Commit Graph

16 Commits

Author SHA1 Message Date
Steve Sistare
322ee16824 vfio/pci: preserve pending interrupts
cpr-transfer may lose a VFIO interrupt because the KVM instance is
destroyed and recreated.  If an interrupt arrives in the middle, it is
dropped.  To fix, stop pending new interrupts during cpr save, and pick
up the pieces.  In more detail:

Stop the VCPUs. Call kvm_irqchip_remove_irqfd_notifier_gsi --> KVM_IRQFD to
deassign the irqfd gsi that routes interrupts directly to the VCPU and KVM.
After this call, interrupts fall back to the kernel vfio_msihandler, which
writes to QEMU's kvm_interrupt eventfd.  CPR already preserves that
eventfd.  When the route is re-established in new QEMU, the kernel tests
the eventfd and injects an interrupt to KVM if necessary.

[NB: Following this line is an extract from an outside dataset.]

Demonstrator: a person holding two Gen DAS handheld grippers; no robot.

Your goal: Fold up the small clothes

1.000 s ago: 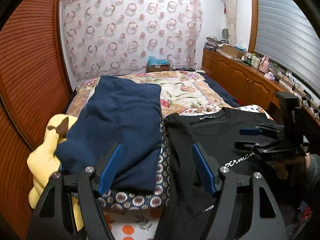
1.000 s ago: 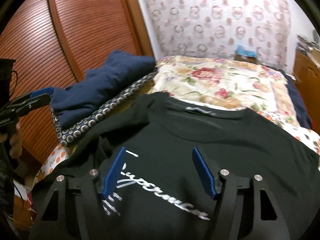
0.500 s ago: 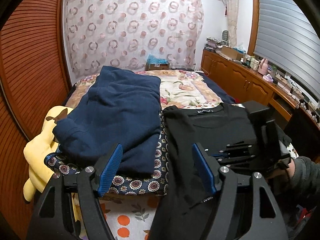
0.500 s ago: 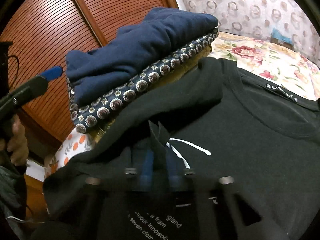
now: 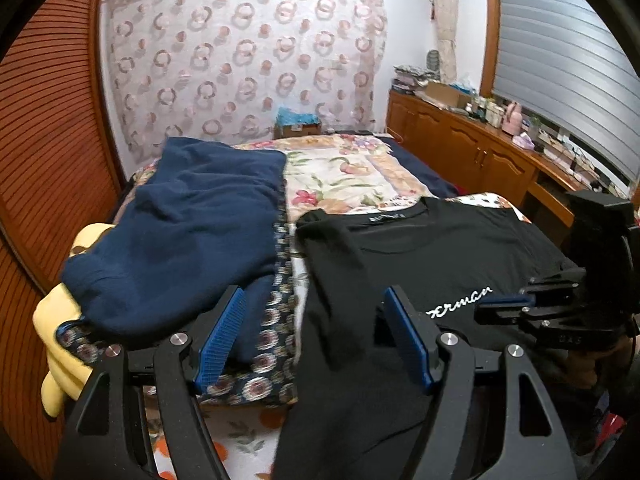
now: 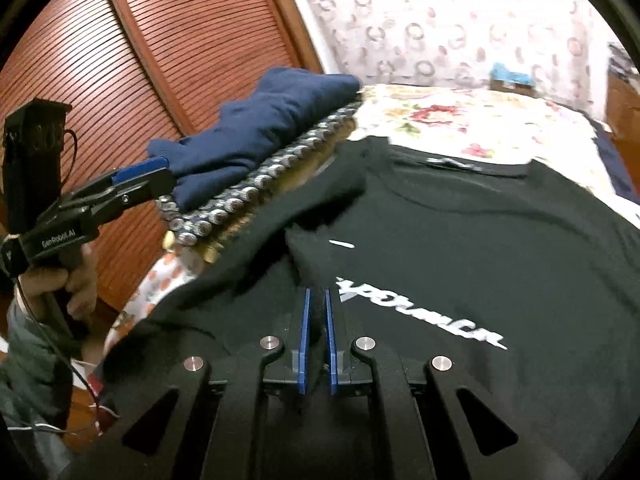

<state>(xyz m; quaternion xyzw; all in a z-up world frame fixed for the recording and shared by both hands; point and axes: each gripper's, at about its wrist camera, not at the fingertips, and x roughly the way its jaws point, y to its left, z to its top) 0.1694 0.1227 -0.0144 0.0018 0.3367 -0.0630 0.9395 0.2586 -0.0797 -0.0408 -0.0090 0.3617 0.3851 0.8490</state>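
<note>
A black T-shirt (image 5: 440,256) with white script lies flat on the bed, collar away from me. My right gripper (image 6: 316,292) pinches a raised fold of the black T-shirt (image 6: 480,240) near the print; its narrow jaws are opening slightly with the fabric still between the pads. In the left wrist view the right gripper (image 5: 504,304) sits low at the shirt's right side. My left gripper (image 5: 313,296) stands open above the shirt's left sleeve edge, nothing between its fingers. The left gripper (image 6: 152,168) shows at the left of the right wrist view, held by a hand.
A folded navy garment (image 5: 192,232) rests on a ring-patterned cloth (image 5: 276,344) left of the shirt, with a yellow item (image 5: 60,320) beside it. A floral bed cover (image 5: 340,176) stretches behind. A slatted wooden door (image 5: 40,120) stands on the left, a cluttered cabinet (image 5: 472,156) on the right.
The right gripper went from open above the print to shut on a fold near the left sleeve, then drew back to the right with the fabric. The left gripper stayed open and sank a little.
</note>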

Deassign INTx in a similar manner.  For both MSI and INTx, remove the
eventfd handler so old QEMU does not consume an event.

If an interrupt was already pended to KVM prior to the completion of
kvm_irqchip_remove_irqfd_notifier_gsi, it will be recovered by the
subsequent call to cpu_synchronize_all_states, which pulls KVM interrupt
state to userland prior to saving it in vmstate.

Signed-off-by: Steve Sistare <steven.sistare@oracle.com>
Reviewed-by: Zhenzhong Duan <zhenzhong.duan@intel.com>
Link: https://lore.kernel.org/qemu-devel/1752689169-233452-3-git-send-email-steven.sistare@oracle.com
Signed-off-by: Cédric Le Goater <clg@redhat.com>
2025-08-09 00:06:48 +02:00
Steve Sistare
76cfb87f5f vfio/pci: augment set_handler
Extend vfio_pci_msi_set_handler() so it can set or clear the handler.
Add a similar accessor for INTx.  No functional change.

Signed-off-by: Steve Sistare <steven.sistare@oracle.com>
Reviewed-by: Cédric Le Goater <clg@redhat.com>
Link: https://lore.kernel.org/qemu-devel/1752689169-233452-2-git-send-email-steven.sistare@oracle.com
Signed-off-by: Cédric Le Goater <clg@redhat.com>
2025-08-09 00:06:48 +02:00
Steve Sistare
9751377c3a vfio: fix sub-page bar after cpr
Regions for sub-page BARs are normally mapped here, in response to the
guest writing to PCI config space:

  vfio_pci_write_config()
    pci_default_write_config()
      pci_update_mappings()
        memory_region_add_subregion()
    vfio_sub_page_bar_update_mapping()
      ... vfio_dma_map()

However, after CPR, the guest does not reconfigure the device and the
code path above is not taken.  To fix, in vfio_cpr_pci_post_load, call
vfio_sub_page_bar_update_mapping for each sub-page BAR with a valid
address.

Fixes: 7e9f214113 ("vfio/container: restore DMA vaddr")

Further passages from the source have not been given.